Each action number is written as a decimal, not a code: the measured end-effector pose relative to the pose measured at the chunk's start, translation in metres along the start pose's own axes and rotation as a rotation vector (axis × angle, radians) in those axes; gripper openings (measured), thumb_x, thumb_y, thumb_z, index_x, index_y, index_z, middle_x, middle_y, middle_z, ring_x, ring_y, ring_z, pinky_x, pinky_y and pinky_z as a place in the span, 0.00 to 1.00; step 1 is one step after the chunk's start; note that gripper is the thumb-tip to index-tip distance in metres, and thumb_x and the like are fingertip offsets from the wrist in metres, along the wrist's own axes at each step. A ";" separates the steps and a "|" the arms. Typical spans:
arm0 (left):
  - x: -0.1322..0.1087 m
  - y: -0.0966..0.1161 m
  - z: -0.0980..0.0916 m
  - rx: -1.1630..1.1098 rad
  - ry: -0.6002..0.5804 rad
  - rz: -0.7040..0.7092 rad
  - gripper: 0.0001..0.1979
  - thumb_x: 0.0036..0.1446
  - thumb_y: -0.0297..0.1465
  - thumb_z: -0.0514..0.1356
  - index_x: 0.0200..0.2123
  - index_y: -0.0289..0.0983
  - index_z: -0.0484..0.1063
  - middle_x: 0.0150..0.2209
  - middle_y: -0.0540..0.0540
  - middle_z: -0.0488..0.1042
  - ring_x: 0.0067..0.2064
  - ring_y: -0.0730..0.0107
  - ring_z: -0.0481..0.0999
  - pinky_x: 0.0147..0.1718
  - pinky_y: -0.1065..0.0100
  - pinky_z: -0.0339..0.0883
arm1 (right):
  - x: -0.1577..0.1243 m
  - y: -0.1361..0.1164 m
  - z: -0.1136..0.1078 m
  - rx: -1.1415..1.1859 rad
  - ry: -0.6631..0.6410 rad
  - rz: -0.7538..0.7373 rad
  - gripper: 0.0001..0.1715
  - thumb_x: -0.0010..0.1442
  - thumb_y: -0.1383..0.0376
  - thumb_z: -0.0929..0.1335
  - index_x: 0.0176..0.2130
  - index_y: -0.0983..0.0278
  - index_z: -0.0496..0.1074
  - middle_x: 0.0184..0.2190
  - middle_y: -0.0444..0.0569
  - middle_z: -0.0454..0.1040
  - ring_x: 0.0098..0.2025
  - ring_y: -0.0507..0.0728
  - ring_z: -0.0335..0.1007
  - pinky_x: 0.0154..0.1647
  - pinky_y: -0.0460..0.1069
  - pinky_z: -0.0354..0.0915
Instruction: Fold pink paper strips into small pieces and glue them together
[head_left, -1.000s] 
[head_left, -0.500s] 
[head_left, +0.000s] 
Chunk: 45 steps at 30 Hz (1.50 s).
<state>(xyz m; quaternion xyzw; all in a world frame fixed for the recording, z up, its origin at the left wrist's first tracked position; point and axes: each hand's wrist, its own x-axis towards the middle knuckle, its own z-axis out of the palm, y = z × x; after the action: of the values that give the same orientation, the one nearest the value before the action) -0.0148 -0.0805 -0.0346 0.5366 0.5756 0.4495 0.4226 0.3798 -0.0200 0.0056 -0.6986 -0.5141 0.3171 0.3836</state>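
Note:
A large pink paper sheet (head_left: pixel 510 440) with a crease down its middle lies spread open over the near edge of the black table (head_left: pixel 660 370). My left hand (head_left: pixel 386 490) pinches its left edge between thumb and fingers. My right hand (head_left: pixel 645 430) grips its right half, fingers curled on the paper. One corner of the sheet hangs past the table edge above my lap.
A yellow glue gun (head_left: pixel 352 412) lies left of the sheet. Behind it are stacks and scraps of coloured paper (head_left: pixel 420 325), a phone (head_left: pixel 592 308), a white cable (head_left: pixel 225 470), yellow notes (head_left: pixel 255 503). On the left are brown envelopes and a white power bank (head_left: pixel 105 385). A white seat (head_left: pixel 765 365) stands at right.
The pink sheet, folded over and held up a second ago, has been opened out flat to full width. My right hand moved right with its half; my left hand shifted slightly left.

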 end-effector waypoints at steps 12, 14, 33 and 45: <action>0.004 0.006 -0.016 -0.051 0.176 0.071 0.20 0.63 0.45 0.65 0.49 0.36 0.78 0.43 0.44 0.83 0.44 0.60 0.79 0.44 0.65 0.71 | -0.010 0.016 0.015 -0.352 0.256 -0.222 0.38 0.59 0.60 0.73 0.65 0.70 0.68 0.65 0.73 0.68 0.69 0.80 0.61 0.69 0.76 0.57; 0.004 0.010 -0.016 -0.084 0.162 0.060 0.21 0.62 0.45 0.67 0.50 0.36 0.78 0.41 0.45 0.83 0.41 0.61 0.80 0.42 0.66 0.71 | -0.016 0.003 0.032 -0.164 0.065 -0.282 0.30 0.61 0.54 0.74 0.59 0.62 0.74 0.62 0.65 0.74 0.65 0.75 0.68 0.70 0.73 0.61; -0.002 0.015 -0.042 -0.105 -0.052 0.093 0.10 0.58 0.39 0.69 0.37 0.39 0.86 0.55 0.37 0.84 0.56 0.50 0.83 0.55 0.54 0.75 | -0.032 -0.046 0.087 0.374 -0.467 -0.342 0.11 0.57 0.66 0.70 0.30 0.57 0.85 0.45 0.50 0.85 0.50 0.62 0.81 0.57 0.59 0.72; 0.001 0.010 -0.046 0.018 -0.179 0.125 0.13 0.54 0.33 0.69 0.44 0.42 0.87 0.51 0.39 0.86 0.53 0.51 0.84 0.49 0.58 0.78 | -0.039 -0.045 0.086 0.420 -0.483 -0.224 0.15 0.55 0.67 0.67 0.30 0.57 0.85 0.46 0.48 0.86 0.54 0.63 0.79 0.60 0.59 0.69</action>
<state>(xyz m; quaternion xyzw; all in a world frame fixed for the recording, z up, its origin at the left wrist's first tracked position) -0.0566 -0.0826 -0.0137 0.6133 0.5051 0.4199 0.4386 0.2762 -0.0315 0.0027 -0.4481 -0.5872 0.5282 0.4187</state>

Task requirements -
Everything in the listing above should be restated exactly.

Finished task -
Each action number is written as a decimal, not a code: the measured end-effector pose relative to the pose measured at the chunk's start, translation in metres along the start pose's own axes and rotation as a rotation vector (axis × angle, radians) in those axes; gripper openings (measured), thumb_x, thumb_y, thumb_z, index_x, index_y, index_z, middle_x, middle_y, middle_z, ring_x, ring_y, ring_z, pinky_x, pinky_y and pinky_z as a place in the span, 0.00 to 1.00; step 1 is one step after the chunk's start; note that gripper is the thumb-tip to index-tip distance in metres, and thumb_x and the like are fingertip offsets from the wrist in metres, along the wrist's own axes at each step. A ";" separates the steps and a "|" the arms. Typical spans:
arm0 (left):
  - x: -0.1322..0.1087 m
  - y: -0.0966..0.1161 m
  - z: -0.0980..0.0916 m
  - rx: -1.1630..1.1098 rad
  - ry: -0.6002..0.5804 rad
  - rz: -0.7040..0.7092 rad
  - gripper: 0.0001..0.1979
  - thumb_x: 0.0036..0.1446
  - thumb_y: -0.0297..0.1465
  - thumb_z: -0.0514..0.1356
  - index_x: 0.0200..0.2123
  - index_y: -0.0289..0.0983
  - index_z: -0.0484..0.1063
  - middle_x: 0.0150..0.2209
  - middle_y: -0.0540..0.0540
  - middle_z: -0.0488..0.1042
  - ring_x: 0.0067..0.2064
  - ring_y: -0.0730..0.0107
  - ring_z: -0.0481..0.0999
  - pinky_x: 0.0147..0.1718
  - pinky_y: -0.1065..0.0100
  - pinky_z: -0.0339..0.0883
arm1 (right):
  - x: -0.1577..0.1243 m
  - y: -0.1361..0.1164 m
  - z: -0.1136..0.1078 m
  - rx: -1.1415..1.1859 rad
  - ry: -0.6631..0.6410 rad
  - rz: -0.7538..0.7373 rad
  - gripper: 0.0001..0.1715
  - thumb_x: -0.0010..0.1442
  - thumb_y: -0.1383..0.0376
  - thumb_z: -0.0929..0.1335
  - index_x: 0.0176..0.2130
  - index_y: -0.0983..0.0278
  - index_z: -0.0496..0.1074
  - middle_x: 0.0184..0.2190
  - middle_y: -0.0444..0.0569
  - middle_z: -0.0454..0.1040
  - ring_x: 0.0098..0.2025
  - ring_y: -0.0507..0.0728
  - ring_z: -0.0335..0.1007
  - pinky_x: 0.0154..0.1647
  - pinky_y: -0.0460..0.1069
  - pinky_z: -0.0354..0.0915
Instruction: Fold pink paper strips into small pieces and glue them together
[head_left, -1.000s] 
[head_left, -0.500s] 
[head_left, +0.000s] 
Chunk: 45 steps at 30 Hz (1.50 s).
<state>(xyz m; quaternion xyzw; all in a world frame fixed for the recording, z up, its origin at the left wrist's first tracked position; point and axes: each hand's wrist, its own x-axis towards the middle knuckle, its own z-axis out of the palm, y = z × x; after the action: of the values that give the same orientation, the one nearest the value before the action) -0.0148 -0.0805 -0.0346 0.5366 0.5756 0.4495 0.4226 0.3798 -0.0200 0.0056 -0.6986 -0.5141 0.3171 0.3836</state>
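Note:
A large pink paper sheet (head_left: pixel 510 440) with a crease down its middle lies spread open over the near edge of the black table (head_left: pixel 660 370). My left hand (head_left: pixel 386 490) pinches its left edge between thumb and fingers. My right hand (head_left: pixel 645 430) grips its right half, fingers curled on the paper. One corner of the sheet hangs past the table edge above my lap.
A yellow glue gun (head_left: pixel 352 412) lies left of the sheet. Behind it are stacks and scraps of coloured paper (head_left: pixel 420 325), a phone (head_left: pixel 592 308), a white cable (head_left: pixel 225 470), yellow notes (head_left: pixel 255 503). On the left are brown envelopes and a white power bank (head_left: pixel 105 385). A white seat (head_left: pixel 765 365) stands at right.
The pink sheet, folded over and held up a second ago, has been opened out flat to full width. My right hand moved right with its half; my left hand shifted slightly left.
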
 end-effector waypoints at steps 12, 14, 33 and 45: <action>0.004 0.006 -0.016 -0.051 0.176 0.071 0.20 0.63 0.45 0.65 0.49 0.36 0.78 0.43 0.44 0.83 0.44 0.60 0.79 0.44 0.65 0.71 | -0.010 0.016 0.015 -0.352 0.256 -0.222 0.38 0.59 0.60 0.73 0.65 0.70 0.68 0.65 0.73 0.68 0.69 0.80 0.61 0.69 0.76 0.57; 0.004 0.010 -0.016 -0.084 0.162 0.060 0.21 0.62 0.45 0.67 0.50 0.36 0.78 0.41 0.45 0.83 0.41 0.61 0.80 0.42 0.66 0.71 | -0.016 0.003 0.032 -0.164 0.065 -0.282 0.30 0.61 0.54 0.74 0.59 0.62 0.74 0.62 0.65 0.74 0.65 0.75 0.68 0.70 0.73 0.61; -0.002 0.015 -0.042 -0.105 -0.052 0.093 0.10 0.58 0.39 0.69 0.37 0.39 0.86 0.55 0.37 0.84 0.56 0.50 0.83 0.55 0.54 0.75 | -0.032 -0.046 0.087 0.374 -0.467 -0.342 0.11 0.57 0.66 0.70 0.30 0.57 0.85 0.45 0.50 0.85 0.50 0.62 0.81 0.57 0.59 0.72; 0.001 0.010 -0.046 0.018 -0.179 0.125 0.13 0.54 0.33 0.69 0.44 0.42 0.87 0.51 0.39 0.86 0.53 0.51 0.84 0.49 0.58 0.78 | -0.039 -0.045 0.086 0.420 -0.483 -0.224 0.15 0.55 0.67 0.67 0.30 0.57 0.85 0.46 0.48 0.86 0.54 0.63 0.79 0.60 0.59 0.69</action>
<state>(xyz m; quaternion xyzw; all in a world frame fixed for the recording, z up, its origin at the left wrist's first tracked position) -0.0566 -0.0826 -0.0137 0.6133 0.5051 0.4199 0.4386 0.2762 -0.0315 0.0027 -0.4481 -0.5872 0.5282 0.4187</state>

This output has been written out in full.